Action item -> Output, exactly as written, the lines below starting at the line containing "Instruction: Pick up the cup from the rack" and ending at the line containing "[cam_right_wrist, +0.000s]". Drop the pictures and keep both end lines.

Information shown ->
----
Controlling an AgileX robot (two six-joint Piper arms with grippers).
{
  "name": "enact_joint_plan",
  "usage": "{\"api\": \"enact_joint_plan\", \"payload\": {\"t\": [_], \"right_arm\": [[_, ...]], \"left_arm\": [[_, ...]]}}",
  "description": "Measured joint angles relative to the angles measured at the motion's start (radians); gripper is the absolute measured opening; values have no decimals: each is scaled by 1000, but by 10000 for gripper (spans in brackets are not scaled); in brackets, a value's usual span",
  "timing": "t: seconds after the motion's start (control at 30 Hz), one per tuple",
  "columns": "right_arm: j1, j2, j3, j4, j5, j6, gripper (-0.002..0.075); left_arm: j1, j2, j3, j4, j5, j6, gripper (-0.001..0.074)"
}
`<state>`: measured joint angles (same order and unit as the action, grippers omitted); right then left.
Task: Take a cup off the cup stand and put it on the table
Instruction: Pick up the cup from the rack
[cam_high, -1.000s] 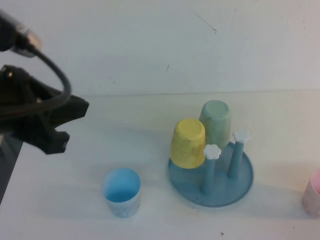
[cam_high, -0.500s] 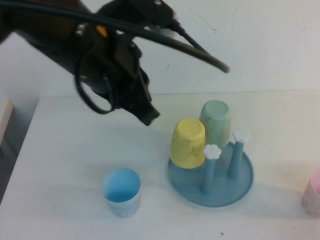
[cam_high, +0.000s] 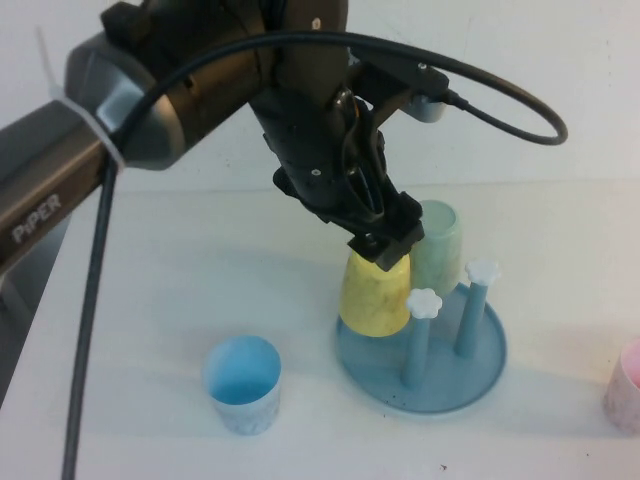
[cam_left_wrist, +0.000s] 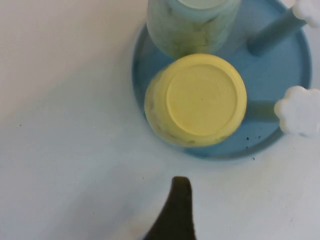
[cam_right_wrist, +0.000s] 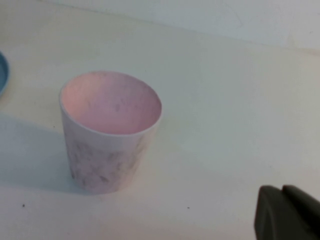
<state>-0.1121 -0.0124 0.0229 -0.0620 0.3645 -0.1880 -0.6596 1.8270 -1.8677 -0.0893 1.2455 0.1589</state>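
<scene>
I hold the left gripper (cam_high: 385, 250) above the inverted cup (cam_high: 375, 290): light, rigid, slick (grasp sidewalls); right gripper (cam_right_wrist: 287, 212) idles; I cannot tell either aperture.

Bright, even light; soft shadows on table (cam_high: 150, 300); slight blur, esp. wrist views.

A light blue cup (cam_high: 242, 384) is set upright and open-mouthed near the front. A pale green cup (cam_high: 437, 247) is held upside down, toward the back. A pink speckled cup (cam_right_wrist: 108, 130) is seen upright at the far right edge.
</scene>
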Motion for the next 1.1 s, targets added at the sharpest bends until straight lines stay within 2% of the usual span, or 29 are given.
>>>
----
Problem solution ->
Instruction: Pick up the cup from the rack
[cam_high, -1.000s] 
[cam_high, -0.500s] 
[cam_high, +0.000s] 
[cam_left_wrist, +0.000s] 
[cam_right_wrist, +0.000s] 

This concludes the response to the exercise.